◆ **Work instructions**:
Using the listing below, show all lines that hold the word "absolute".

◆ **Data provided**:
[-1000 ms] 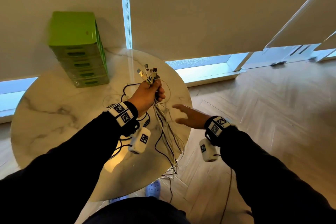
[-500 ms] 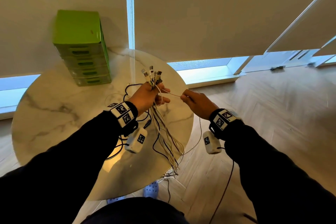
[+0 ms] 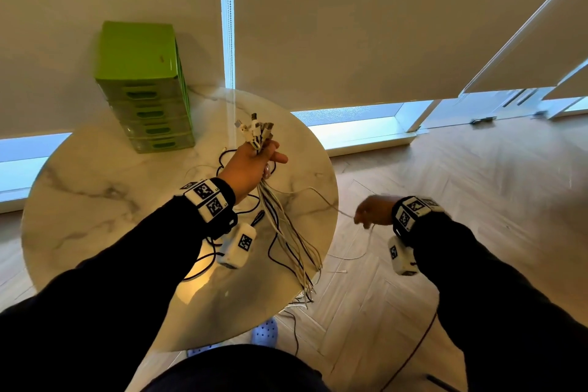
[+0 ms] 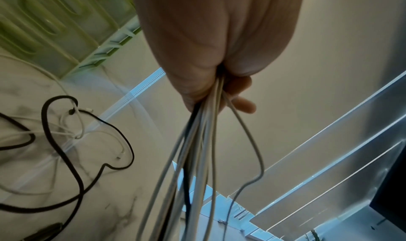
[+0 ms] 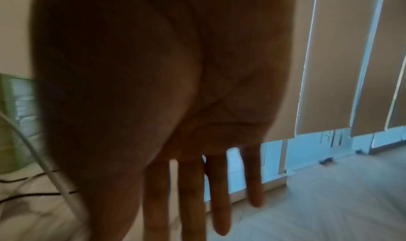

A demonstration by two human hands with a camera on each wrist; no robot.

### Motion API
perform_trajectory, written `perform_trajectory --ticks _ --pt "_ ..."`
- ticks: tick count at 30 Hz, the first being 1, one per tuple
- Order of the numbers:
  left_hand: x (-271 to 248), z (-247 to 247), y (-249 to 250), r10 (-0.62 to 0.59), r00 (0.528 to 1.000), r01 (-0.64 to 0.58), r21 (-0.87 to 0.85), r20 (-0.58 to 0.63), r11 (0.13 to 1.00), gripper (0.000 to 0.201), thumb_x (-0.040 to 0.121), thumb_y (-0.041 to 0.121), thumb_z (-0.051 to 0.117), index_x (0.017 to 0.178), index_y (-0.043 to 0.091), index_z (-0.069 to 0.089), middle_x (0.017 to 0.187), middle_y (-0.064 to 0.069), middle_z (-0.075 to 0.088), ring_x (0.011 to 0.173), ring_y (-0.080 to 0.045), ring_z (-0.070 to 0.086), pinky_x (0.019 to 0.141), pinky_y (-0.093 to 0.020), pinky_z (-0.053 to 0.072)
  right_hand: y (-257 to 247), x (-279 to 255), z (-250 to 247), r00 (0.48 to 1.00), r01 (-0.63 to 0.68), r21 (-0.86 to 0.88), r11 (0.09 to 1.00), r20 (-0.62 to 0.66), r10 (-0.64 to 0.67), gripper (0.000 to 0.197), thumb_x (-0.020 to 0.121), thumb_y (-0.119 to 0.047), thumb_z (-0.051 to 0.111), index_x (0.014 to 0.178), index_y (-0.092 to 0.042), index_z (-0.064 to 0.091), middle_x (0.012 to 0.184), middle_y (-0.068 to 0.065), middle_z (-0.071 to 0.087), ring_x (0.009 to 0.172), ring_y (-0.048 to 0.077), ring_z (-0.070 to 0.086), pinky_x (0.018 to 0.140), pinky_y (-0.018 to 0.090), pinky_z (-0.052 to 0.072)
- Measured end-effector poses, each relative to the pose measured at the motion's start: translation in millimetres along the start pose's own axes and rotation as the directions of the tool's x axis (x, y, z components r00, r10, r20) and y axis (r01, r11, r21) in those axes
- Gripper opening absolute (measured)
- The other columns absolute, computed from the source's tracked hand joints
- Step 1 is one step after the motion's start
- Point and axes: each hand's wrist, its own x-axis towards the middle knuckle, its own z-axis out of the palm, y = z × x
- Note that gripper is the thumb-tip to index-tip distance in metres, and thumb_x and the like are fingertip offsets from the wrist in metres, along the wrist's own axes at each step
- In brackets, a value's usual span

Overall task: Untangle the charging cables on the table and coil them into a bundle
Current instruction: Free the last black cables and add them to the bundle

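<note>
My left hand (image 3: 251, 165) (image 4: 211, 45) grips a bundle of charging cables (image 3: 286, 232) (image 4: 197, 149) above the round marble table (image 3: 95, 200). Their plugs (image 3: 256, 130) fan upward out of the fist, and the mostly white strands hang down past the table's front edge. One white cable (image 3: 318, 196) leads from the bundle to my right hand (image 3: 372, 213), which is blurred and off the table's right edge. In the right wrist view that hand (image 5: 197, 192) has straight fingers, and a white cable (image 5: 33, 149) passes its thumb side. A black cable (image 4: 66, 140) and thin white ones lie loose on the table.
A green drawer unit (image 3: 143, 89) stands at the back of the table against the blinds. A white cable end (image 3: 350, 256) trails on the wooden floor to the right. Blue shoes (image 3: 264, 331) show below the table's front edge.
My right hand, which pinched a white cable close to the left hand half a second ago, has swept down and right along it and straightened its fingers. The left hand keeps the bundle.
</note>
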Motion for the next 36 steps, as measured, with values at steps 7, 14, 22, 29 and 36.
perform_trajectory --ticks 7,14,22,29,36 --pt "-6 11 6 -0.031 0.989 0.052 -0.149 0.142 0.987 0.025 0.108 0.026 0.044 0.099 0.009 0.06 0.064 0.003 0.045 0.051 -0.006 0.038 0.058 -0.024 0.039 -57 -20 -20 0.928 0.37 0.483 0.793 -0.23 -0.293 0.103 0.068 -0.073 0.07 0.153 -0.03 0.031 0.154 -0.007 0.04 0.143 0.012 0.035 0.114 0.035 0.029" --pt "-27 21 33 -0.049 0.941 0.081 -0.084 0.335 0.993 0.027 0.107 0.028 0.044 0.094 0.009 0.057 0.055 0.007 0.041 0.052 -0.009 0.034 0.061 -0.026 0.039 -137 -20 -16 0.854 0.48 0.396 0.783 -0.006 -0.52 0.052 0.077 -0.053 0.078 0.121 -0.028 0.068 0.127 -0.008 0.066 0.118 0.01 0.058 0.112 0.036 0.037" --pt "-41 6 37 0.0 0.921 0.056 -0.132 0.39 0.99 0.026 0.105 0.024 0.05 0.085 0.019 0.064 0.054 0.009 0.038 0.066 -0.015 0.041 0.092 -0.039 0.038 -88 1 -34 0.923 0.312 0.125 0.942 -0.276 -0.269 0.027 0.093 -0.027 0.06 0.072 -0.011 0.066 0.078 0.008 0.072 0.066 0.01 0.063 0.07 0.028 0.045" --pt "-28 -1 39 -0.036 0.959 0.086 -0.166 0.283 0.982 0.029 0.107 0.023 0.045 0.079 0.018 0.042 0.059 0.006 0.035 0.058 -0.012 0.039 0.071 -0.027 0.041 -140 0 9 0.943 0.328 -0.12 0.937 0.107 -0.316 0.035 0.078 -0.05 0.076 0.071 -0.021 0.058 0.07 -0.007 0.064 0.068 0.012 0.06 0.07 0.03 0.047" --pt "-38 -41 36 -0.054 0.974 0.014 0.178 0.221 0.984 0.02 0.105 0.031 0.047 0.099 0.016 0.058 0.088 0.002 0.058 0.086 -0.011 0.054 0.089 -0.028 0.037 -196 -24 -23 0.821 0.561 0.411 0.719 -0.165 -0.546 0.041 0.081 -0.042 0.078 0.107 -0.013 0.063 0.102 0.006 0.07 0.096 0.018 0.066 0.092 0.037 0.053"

◆ **Your solution**:
- Gripper opening absolute (measured)
- The other columns absolute, computed from the source's tracked hand joints

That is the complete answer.